Face ID: Das Problem mit der Biometrie
Das Feature, das bei der Präsentation des neuen iPhone X die meiste Aufmerksamkeit bekam, war Face ID. Die Gesichtserkennung Face ID soll die Identifizierung mittels Fingerabdruck bei dem Smartphone ersetzen. Laut Craigh Federighi, Apples Vize-Präsident für Softwareentwicklung, soll die Sicherheit im Vergleich zu Touch ID weithaus höher sein. Die Missbrauchswahrscheinlichkeit sei bei Touch ID 1:50.000 gewesen, während bei der neuen Face ID diese Wahrscheinlichkeit nur mehr bei 1 zu einer Million, heißt es seitens Apple bei der Präsentation.
Gesicht in der Öffentlichkeit
Dass Apple bei Face ID auf mehrere Merkmale setzt, ist auf jeden Fall löblich.
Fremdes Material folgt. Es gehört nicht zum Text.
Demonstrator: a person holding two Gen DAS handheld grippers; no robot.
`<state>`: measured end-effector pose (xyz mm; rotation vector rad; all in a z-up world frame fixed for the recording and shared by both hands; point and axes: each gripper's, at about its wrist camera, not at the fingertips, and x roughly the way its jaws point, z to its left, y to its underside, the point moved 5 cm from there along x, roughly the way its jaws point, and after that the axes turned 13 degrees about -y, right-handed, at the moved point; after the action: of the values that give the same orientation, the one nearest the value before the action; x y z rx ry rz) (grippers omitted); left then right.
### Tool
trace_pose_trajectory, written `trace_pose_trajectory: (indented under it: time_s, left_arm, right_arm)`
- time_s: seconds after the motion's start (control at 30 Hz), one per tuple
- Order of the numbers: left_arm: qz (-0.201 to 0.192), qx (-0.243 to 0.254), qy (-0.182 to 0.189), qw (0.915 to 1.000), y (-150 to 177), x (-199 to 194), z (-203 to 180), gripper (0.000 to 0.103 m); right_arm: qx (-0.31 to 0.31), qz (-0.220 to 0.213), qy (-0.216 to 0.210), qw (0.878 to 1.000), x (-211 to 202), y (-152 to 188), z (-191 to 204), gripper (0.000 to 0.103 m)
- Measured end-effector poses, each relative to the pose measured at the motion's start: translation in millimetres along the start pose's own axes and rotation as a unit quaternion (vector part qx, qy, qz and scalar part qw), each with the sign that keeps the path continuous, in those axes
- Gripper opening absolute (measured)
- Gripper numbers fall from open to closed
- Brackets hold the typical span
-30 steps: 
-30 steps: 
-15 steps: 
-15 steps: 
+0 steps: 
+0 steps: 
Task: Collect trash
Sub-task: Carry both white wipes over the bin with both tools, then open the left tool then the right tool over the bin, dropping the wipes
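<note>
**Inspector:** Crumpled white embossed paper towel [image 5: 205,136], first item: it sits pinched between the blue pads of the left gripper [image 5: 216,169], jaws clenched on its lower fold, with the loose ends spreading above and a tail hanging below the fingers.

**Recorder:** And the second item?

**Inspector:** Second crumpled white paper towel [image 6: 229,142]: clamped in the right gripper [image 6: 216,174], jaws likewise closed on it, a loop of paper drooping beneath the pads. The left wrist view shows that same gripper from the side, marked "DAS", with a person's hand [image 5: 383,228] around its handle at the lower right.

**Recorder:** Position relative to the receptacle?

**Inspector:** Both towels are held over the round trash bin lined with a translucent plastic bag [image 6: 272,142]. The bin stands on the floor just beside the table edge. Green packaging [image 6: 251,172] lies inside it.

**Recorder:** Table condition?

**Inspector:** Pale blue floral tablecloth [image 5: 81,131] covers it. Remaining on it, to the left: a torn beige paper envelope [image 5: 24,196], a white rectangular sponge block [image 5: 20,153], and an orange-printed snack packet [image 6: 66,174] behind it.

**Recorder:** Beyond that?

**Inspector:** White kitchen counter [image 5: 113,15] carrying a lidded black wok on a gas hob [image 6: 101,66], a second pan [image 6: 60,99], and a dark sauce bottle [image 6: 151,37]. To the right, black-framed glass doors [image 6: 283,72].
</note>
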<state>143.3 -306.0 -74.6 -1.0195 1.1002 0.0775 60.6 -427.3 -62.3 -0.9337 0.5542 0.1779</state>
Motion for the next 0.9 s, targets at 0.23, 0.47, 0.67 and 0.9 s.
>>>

Beim Einsatz von Biometrie bleibt allerdings dennoch ein Problem bestehen: Zwar sind Augenstrukturen und Gesichtszüge ebenso wie Fingerkuppen prinzipiell einzigartig, das bedeutet aber nicht automatisch, dass sie als Zugangssperre von Smartphones oder zur Bestätigung von Geschäftsabwicklungen geeignet sind. Das Problem mit biometrischen Merkmalen: Man hinterlässt sie an vielen Orten, ohne es zu merken – und gerade das Gesicht kann man in der Regel in der Öffentlichkeit nicht verstecken - es wird täglich von hunderten Videokameras erfasst.
Irisscanner Beim S8 geknackt
Auch Samsung hatte beim Smartphone Galaxy S8 mit einer „besonders sicheren“ Iris-Erkennung geworben, bei der ein Blick in die Kamera reicht, um das Smartphone zu entsperren. Der Irisscanner beim Galaxy S8 wurde aber innerhalb kürzester Zeit vom Sicherheitsforscher Starbug vom Chaos Communication Club (CCC), der hauptberuflich als Dokotorand bei der Deutschen Telekom im T-Labs beschäftigt ist, ausgetrickst werden. Er legte einfach eine Kontaktlinse auf ein Foto von seinem Gesicht und das Gerät reagierte entsprechend darauf und entsperrte das Smartphone, obwohl nur das Foto von Starbug mit Kontaktlinse davor saß (siehe Video).
Starbug vom CCC hatte bereits innerhalb von 24 Stunden nach der Einführung der Touch ID im Jahr 2013 beim iPhone 5S den Fingerabdruck-Sensor ausgetrickst. Er wird wohl auch dieses Mal versuchen, Face ID auszutricksen, wenn das iPhone X veröffentlicht wird.
"Wie ein PIN am Post-it"
Ein auf seine Privatsphäre bedachter Nutzer auf Twitter machte etwa den Vergleich: „Ein Gesicht ist kein Passwort. Ein Gesicht ist ein öffentlicher Nutzername.“ Oder auch: „Auf das Gesicht zu setzen, ist ein wenig wie seinen PIN auf ein Post-it zu schreiben und dieses aufs Hirn zu kleben“, wie Wired-Journalist Andy Greenberg schreibt. Auch der NSA-Whistleblower Edward Snowden warnte in einem Tweet davor, dass Apple die Menschen durch die Verbreitung der Technologie an den Einsatz von Gesichtserkennungssoftware gewöhnen würde und sie dadurch massentauglich mache.
Lokale Speicherung
Die Daten, die die Sensoren vom Gesicht des Nutzers erfassen, sollen laut Apple zwar am Gerät selbst gespeichert bleiben und nicht etwa in eine Apple-Cloud wandern, aber trotzdem werden Nutzer diese Daten später in Folge großzügiger zur Verfügung stellen, etwa, wenn sie damit bezahlen wollen oder andere Firmen ebenfalls auf Gesichtserkennung setzen und die Daten weniger sicher verwahren oder in einer eigenen Datenbank speichern. Dadurch, dass die Daten bei Apple auf dem Gerät gespeichert bleiben, kann Apple wie von einigen befürchtet keine „Gesichtsdatenbank“ aufbauen, aber es ist bisher unklar, wie der Prozess ablaufen wird, wenn die Gesichtserkennung zum Zahlen mittels Apple Pay verwendet wird.
Werden biometrische Merkmale wie das Gesicht einmal im Zuge eines Cyberangriffs gestohlen, sind sie für immer weg. Anders als Passwörter können Gesichter nicht einfach ausgetauscht werden. In diesem Sinne ist der Einsatz von Biometrie zur Authentifizierung möglicherweise doch nicht so ideal, wie von den Tech-Konzernen propagiert wird.